All things considered, profane outbursts can be understood and even forgiven in such an atmosphere. Harassment, belittling and berating co-workers, though, cannot. Comments or suggestions of after work personal liaisons are the strictest of taboos.
No matter the provocation, dumping anger and frustrations on subordinates or those who give of their time and energy to help a cause in which they believe is a sure sign of amateurish or insecure behavior. Professionals control their emotions, hold their tempers in check and focus on the task at hand. It is, quite simply, what they are supposed to do.
Leadership at the top is crucial if a campaign — despite the pressures, stresses and strains — is to succeed and all involved can share in the euphoria of victory.
In my career, I’ve been on the winning side and the losing side and when the election night party ends, there are hugs and apologies in equal measure.
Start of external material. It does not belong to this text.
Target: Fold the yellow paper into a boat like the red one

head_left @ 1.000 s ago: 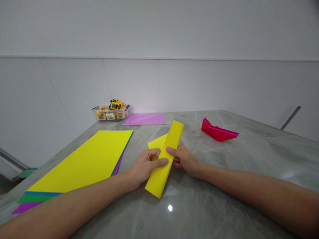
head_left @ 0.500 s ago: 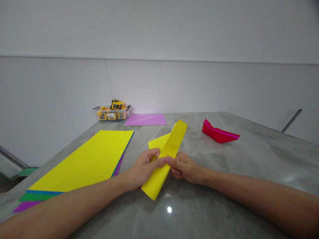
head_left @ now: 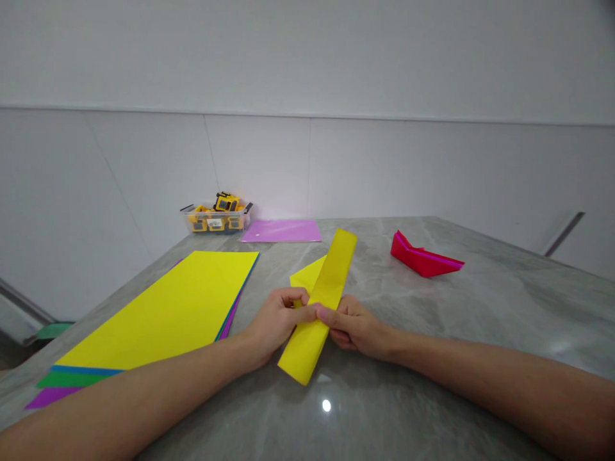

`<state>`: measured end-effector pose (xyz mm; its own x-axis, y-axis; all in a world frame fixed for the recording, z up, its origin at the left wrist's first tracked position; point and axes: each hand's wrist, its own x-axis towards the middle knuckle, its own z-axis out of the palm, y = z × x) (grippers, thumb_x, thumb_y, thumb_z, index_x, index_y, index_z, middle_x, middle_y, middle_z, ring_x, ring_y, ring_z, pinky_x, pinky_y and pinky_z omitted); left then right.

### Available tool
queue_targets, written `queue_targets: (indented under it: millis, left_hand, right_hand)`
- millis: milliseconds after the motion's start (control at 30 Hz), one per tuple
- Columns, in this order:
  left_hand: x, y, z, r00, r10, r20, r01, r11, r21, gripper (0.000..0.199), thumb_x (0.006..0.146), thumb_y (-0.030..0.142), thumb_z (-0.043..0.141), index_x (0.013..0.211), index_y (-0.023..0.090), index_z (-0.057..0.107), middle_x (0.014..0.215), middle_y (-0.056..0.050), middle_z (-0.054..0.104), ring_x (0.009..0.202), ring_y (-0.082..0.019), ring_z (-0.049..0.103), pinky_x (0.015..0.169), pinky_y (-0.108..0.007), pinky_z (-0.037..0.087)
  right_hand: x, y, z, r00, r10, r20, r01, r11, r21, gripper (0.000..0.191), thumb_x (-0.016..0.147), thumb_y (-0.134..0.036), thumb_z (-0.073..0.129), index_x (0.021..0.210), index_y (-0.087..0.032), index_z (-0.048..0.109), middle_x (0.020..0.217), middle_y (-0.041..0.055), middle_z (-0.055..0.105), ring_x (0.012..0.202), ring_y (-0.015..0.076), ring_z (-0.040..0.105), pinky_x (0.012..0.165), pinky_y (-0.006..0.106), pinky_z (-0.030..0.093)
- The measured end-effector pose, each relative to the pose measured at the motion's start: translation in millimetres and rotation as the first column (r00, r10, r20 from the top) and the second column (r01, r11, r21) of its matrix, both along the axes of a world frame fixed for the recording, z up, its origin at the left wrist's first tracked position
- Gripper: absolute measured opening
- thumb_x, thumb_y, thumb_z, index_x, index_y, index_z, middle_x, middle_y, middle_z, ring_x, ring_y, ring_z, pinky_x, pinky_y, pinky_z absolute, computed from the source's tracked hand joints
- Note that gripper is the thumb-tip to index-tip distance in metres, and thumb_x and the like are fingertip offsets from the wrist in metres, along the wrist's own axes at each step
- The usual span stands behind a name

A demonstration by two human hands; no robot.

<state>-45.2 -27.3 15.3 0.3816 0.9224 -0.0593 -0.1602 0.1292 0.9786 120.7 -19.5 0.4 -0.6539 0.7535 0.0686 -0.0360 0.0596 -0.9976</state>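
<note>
A folded yellow sheet of paper [head_left: 331, 275] is held slantwise above the table between both hands. Its long flap faces me, and a pointed part shows behind on the left. My left hand [head_left: 276, 326] grips it from the left, thumb pressed on the flap's middle. From the right, my right hand [head_left: 358, 326] pinches the same spot, its thumb tip meeting the left thumb and its other fingers curled behind. The fingers behind the paper are partly hidden. A red folded paper boat [head_left: 425, 261] rests on the table beyond my right hand.
A stack of coloured paper [head_left: 163, 307], yellow on top, lies at the left under my forearm. Towards the wall are a clear plastic box [head_left: 216, 222] of yellow toy vehicles and a flat pink-purple packet [head_left: 283, 231]. All stand on a grey marbled table [head_left: 432, 397].
The folded yellow paper has turned slightly; its flap now looks flatter and steeper, with its lower end a little further right. Both hands keep their hold.
</note>
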Motion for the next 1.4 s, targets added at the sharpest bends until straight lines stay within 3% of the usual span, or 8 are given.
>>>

The Murphy Administration has not dealt effectively with the non-disclosure issue, insisting that preserving campaign secrets takes precedence over public revelations of untoward conduct.
Maintaining a gag order — fairly or legitimately — nearly always produces accusations of hiding embarrassing incidents while delivering a message to women in particular they will not be permitted to come forward with tales of being ill-treated.
“What happens in Vegas, stays in Vegas” may be a snappy tourism slogan, but “What happens in the campaign, stays in the campaign” is an affront.
Whether Brennan succeeds in her effort to lift the non-disclosure agreements or whether the Administration undergoes a change of heart and drops its opposition remains an open question.
It is, though, one more example of inexperienced individuals thrust into political territory new to them could be forced to act under public or legislative pressure.
It is not a good look for a governor who is fond of boasting about transparency and open book governing.
Carl Golden is a senior contributing analyst with the William J. Hughes Center for Public Policy at Stockton University.